0
votes

I read data from four Kinesis streams. The data in each stream is a different data type. After reading all four streams in, I assign timestamps and watermarks, and aggregate the data from each stream. The results of the four aggregations are all output using the same generic object. I want to union the results from the four streams so I can send the unioned stream to one ProcessFunction. This essentially would allow me to use the ProcessFunction like a CoProcessFunction, but I would be able to deal with data from more than two streams (in this case the ProcessFunction would receive the aggregations from all four individual streams).

However, my concern is that this might not play well with watermarks. If one stream is taking longer to process or is somehow behind, its aggregation might not make it to the process function if all the watermarks are passed forward in the union and one of the streams is ahead of the others. If that is the case, then the process function's watermark would be the max of the watermarks it sees from the four individual streams.

My question is this: How do watermarks get handled in union operators and how do operators downstream of the union process those watermarks?

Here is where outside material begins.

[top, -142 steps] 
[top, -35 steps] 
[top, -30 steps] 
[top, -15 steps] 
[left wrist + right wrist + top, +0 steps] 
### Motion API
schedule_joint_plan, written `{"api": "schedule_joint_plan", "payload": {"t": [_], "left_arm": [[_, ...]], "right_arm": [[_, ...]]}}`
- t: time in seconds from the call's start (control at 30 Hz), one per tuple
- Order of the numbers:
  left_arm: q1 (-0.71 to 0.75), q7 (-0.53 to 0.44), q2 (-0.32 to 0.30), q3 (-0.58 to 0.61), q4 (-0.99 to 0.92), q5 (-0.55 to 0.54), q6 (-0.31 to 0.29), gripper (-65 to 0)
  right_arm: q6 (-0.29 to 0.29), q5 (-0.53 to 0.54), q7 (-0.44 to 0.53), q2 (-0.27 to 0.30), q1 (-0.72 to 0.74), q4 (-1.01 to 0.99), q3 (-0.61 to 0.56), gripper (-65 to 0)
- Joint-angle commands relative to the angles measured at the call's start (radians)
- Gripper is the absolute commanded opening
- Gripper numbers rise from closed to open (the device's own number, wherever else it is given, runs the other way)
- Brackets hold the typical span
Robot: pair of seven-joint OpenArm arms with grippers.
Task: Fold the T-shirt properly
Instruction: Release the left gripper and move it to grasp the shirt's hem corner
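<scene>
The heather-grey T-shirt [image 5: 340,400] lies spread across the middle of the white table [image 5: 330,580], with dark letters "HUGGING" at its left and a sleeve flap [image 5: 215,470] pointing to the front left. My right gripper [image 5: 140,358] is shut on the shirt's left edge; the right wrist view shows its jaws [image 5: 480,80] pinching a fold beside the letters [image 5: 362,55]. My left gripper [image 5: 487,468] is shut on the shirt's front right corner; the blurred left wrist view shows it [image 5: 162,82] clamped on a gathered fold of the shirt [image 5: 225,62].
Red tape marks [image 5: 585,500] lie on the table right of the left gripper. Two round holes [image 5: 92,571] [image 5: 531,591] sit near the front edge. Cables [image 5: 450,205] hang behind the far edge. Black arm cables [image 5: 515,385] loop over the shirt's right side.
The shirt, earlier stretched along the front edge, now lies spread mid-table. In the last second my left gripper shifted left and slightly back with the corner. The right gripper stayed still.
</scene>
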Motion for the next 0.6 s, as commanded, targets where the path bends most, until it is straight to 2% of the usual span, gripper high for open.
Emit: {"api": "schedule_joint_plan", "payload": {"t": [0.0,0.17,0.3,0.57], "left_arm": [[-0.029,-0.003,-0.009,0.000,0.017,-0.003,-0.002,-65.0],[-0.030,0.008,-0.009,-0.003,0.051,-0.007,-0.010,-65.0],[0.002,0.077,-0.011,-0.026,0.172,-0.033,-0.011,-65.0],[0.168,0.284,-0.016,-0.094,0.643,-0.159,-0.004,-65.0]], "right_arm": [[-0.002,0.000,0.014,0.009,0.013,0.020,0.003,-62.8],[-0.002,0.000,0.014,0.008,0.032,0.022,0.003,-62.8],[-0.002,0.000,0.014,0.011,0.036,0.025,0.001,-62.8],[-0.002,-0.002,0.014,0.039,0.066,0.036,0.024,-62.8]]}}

Additionally: If the union of generic objects does not work due to watermark issues, what is the best way to combine the results of four different aggregations when Flink only supports a CoProcessFunction for two streams?

2

2 Answers

1
votes

The other way to connect together more than 2 streams is to build up a tree that does pairwise connections until all of the streams have been joined together. Either as a balanced tree, like this:

A--->
     A+B---->
B--->

            A+B+C+D------------>

C--->
     C+D---->
D--->

or by adding in one stream at a time, like this:

a--->
     a+b--->
b--->
            a+b+c--->
     c----->
                     a+b+c+d--->
            d------->

FWIW, FLIP-92 is a proposal to add an n-ary stream operator to Flink, but even if implemented, it probably won't be user visible, at least at first.

1
votes

The watermark with Union works just as the watermark with parallel streams. This means that the watermark is always the min of watermarks from all input streams. The same stands for downstream operators, they watermark will be the min of all input streams.

To be honest I don't think that union depends on the watermarks in any way. But if You for any reason want to use the CoProcessFunction I can offer this somewhat hacky way. You can create a Seq of streams that You have generated and then :

//Streams defined
val seq = Seq(stream, stream2, stream3, stream4)
seq.reduce((stream1, stream2) => stream1.connect(stream2).process(...))